▶ Exercise goal:
The whole listing should be retyped word for word, apart from the pictures it holds.
++++++++
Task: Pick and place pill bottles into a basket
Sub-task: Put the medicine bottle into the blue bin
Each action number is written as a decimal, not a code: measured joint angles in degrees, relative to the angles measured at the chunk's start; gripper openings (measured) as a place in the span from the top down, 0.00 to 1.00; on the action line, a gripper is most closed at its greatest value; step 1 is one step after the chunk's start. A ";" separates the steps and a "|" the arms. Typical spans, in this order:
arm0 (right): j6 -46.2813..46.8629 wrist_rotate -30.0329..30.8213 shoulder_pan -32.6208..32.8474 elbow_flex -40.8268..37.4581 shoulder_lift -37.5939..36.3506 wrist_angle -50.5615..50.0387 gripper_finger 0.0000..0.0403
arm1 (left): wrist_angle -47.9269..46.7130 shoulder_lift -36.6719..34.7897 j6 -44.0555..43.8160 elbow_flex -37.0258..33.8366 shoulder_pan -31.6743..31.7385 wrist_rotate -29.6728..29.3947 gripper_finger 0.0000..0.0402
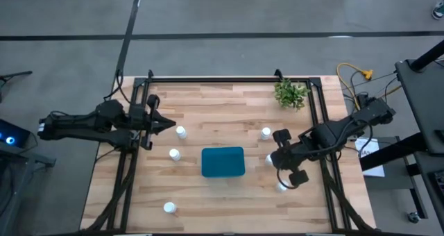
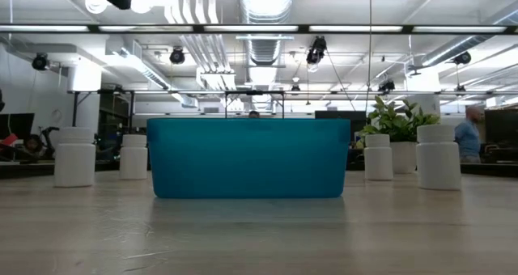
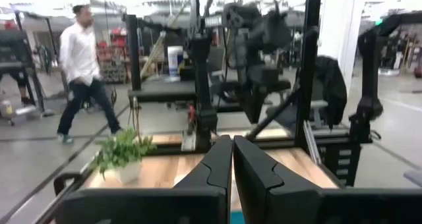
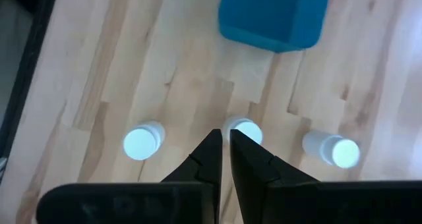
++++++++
▶ Completed exercise:
Task: Pick and place pill bottles into a basket
Sub-task: Put the medicine bottle into the blue bin
Each action number is written as a decimal, not a code: measured joint angles in degrees, relative to the angles measured at the chunk's start; gripper openings (measured) as a place in the span from the top down, 0.00 to 1.00; on the action line, a gripper is most closed at its greatest value; step 1 is one step after the chunk's start. A ";" separates the steps and a "|" the arms. Typical spans, in this order:
arm0 (right): j6 -46.2813..46.8629 wrist_rotate -30.0329..30.8213 shoulder_pan -32.6208..32.8474 elbow_flex -40.8268..37.4581 shoulder_lift -37.5939..36.3506 wrist_angle -50.5615..50.0387 gripper_finger 0.0000..0.0403
arm1 (left): wrist_angle -47.9269..46.7130 shoulder_lift -36.6719..34.7897 j6 -44.0555..43.8160 elbow_flex -37.0258..33.8366 shoulder_pan -31.6743..31.7385 wrist_rotate -29.6728..29.3947 gripper_finger 0.0000..0.0402

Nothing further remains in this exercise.